O enxugo derivava do facto de existirem terrenos baixos, que impediam a drenagem eficaz de todas as águas por escoamento directo em caso de cheias, daí que a maior parte dos campos ficasse submerso durante praticamente o ano inteiro (Pacheco, 1959: 102; Alves, 1963: 104). De modo a dar solução a esse problema foi necessário prever a elevação mecânica da água dos campos quando se verificassem águas altas no Rio Lis, sendo projectada a construção de canais de drenagem e melhoramento das confluências dos afluentes, assim como a correcção torrencial dos cursos de água que transportavam maiores quantidades de areais; e, principalmente, a regularização do troço terminal dos principais ribeiros afluentes, o que obrigava a que tivessem cota de fundo superior em geral à do rio. Praticamente todos os terrenos abrangidos pelas obras seriam beneficiados com rega, nesse sentido foram avaliados os quantitativos de água necessários para a rega de 2.145 ha úteis, quer através dos cursos de água, quer pela obtenção de água com origem em fontes freáticas ou artesianas, ou pelo armazenamento em albufeiras. O projecto previa ainda a construção de vários açudes, várias estações de bombagem (através de bombas eléctricas) e uma rede de canais de rega, constituída por canais de terra e canais revestidos a betão, totalizando os canais revestidos cerca de 41km (Henriques, 1952: 3-9).

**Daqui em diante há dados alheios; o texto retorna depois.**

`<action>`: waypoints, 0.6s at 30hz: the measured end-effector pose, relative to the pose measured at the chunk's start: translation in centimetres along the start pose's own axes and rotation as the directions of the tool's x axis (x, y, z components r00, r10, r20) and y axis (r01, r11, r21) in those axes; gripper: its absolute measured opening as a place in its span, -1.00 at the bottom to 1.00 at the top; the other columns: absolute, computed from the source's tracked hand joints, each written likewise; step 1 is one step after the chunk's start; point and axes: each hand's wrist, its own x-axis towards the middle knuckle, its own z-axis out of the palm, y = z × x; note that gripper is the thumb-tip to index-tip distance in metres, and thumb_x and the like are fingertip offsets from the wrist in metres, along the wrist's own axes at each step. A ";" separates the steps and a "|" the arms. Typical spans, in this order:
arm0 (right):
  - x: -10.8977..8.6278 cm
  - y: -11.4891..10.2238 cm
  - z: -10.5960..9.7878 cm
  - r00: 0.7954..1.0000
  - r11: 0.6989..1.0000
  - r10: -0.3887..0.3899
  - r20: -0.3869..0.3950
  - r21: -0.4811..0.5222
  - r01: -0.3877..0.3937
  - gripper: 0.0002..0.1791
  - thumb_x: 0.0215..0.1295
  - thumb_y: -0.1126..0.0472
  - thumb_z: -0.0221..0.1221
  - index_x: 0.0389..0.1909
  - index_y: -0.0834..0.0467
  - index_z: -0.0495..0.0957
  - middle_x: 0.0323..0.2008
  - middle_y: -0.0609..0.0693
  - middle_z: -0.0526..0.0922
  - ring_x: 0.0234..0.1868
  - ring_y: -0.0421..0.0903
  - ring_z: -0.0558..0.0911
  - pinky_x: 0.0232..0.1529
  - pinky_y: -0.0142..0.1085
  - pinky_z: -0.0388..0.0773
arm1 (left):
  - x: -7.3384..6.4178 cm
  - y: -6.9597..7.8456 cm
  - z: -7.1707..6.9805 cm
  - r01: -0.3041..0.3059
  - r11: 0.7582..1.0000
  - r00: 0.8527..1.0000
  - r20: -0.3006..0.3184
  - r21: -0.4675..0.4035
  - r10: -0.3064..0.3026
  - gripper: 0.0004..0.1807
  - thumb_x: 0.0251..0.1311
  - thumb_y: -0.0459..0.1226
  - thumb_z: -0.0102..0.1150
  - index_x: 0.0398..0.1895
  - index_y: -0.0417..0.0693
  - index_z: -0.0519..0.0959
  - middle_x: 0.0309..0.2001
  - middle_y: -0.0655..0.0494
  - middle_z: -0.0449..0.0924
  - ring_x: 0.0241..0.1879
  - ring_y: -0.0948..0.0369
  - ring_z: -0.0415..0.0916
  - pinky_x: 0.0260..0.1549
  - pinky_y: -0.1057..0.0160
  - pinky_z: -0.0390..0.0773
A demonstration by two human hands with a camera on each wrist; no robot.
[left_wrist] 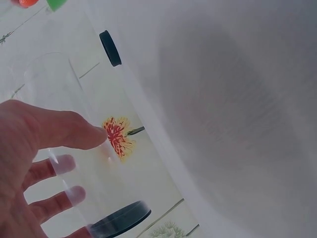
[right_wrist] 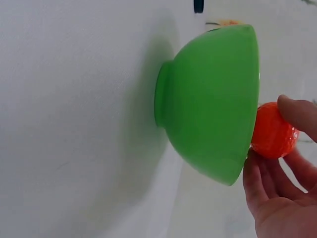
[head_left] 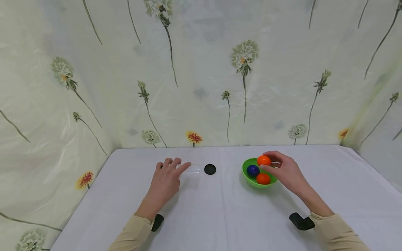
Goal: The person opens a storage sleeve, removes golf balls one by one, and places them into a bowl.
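Observation:
In the head view my left hand (head_left: 167, 179) grips a clear plastic cylinder (head_left: 195, 169), which lies sideways with its see-through end to the right. The left wrist view shows thumb and fingers around its clear wall (left_wrist: 86, 144) and a black cap (left_wrist: 121, 219) on one end. Over the rim of a green bowl (head_left: 248, 181), my right hand (head_left: 287, 172) pinches an orange golf ball (head_left: 264, 160). Its dimples show in the right wrist view (right_wrist: 274, 131). A dark blue ball (head_left: 252, 170) and another orange ball (head_left: 263, 179) sit inside the bowl.
A round black lid (head_left: 210, 169) lies flat on the white-covered table (head_left: 213, 216), between the cylinder and the bowl. Behind the table and at its sides hangs a flower-patterned sheet (head_left: 201, 104). Black wrist mounts (head_left: 301, 221) stick out beside both forearms.

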 end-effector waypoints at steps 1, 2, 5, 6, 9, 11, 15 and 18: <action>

O custo da obra ascendia a 39 957 contos - 25 250 para regularização, enxugo e rega; 14 707 para regularização da foz do Lis (Pacheco, 1959: 137). As despesas financiadas pelo Estado seriam “reembolsadas em 50 anos mediante uma taxa a pagar pelos beneficiários das obras” (Henriques, 1952: 10; MOP, 1949). Os custos sofreram um agravamento considerável, atingindo 97 797 contos: 79 406 na regularização do rio, enxugo e rega; 18 391 na regularização da Foz do Lis. Um agravamento que, segundo Aragão Pacheco, se justifica, principalmente, pelo facto do projecto ter sido elaborado nos dois primeiros anos da guerra, com base nos preços então correntes, os quais sofreram aumentos consideráveis até à conclusão dos trabalhos (Pacheco, 1959: 138/142). A partir de 1942, com a aprovação do

166

Plano Geral das Obras, tiveram início obras de ensaio. Mas foi a partir de 1946, com a publicação do Decreto-lei n.º35.559, de 28 de Março, que começaram efectivamente (Henriques, 1952: 10; MOPC, 1945: 3). Uma vez que os Serviços Hidráulicos passaram a dispor do necessário equipamento mecânico, no final desse ano estavam abertos 15 quilómetros de canais de drenagem de águas altas e 8 quilómetros de rede baixa, e foram definidos os novos leitos do rio de Monte Real à foz, numa extensão de 12 quilómetros (MOP, 1949: 9). Onze anos depois, a 26 de Maio de 1957 foram inauguradas pelo Chefe de Estado, general Craveiro Lopes, as obras de defesa, enxugo e rega dos Campos do Lis, pondo “termo a uma luta que, durante séculos, os agricultores dos chamados campos de Leiria vinham travando com as forças da natureza” (Alves, 1963: 102), segundo afirmou o representante dos proprietários na cerimónia de inauguração.

As obras permitiriam o cultivo de arroz, aveia, cevada, milho, trevo, feijão, tremoço, batata, fava, grão-de-bico e produtos hortícolas. Quanto à pecuária já se praticava, mas uma vez eliminados os responsáveis por diversas doenças, a criação de gado tinha um enorme potencial de progressão, sobretudo a criação de suínos, aproveitando os produtos agrícolas que não podiam ser utilizados na alimentação. Pelo contrário, o facto de não existirem terrenos baldios ou incultos limitava a capacidade de criação de gado ovino e caprino. Na área abrangida pelas obras haveria na altura cerca de 7 000 suínos, 4 800 dos quais fêmeas, um sintoma da aposta na criação de leitões na região (Lourenço, 1993: 38; (Pacheco, 1919: 117- 118).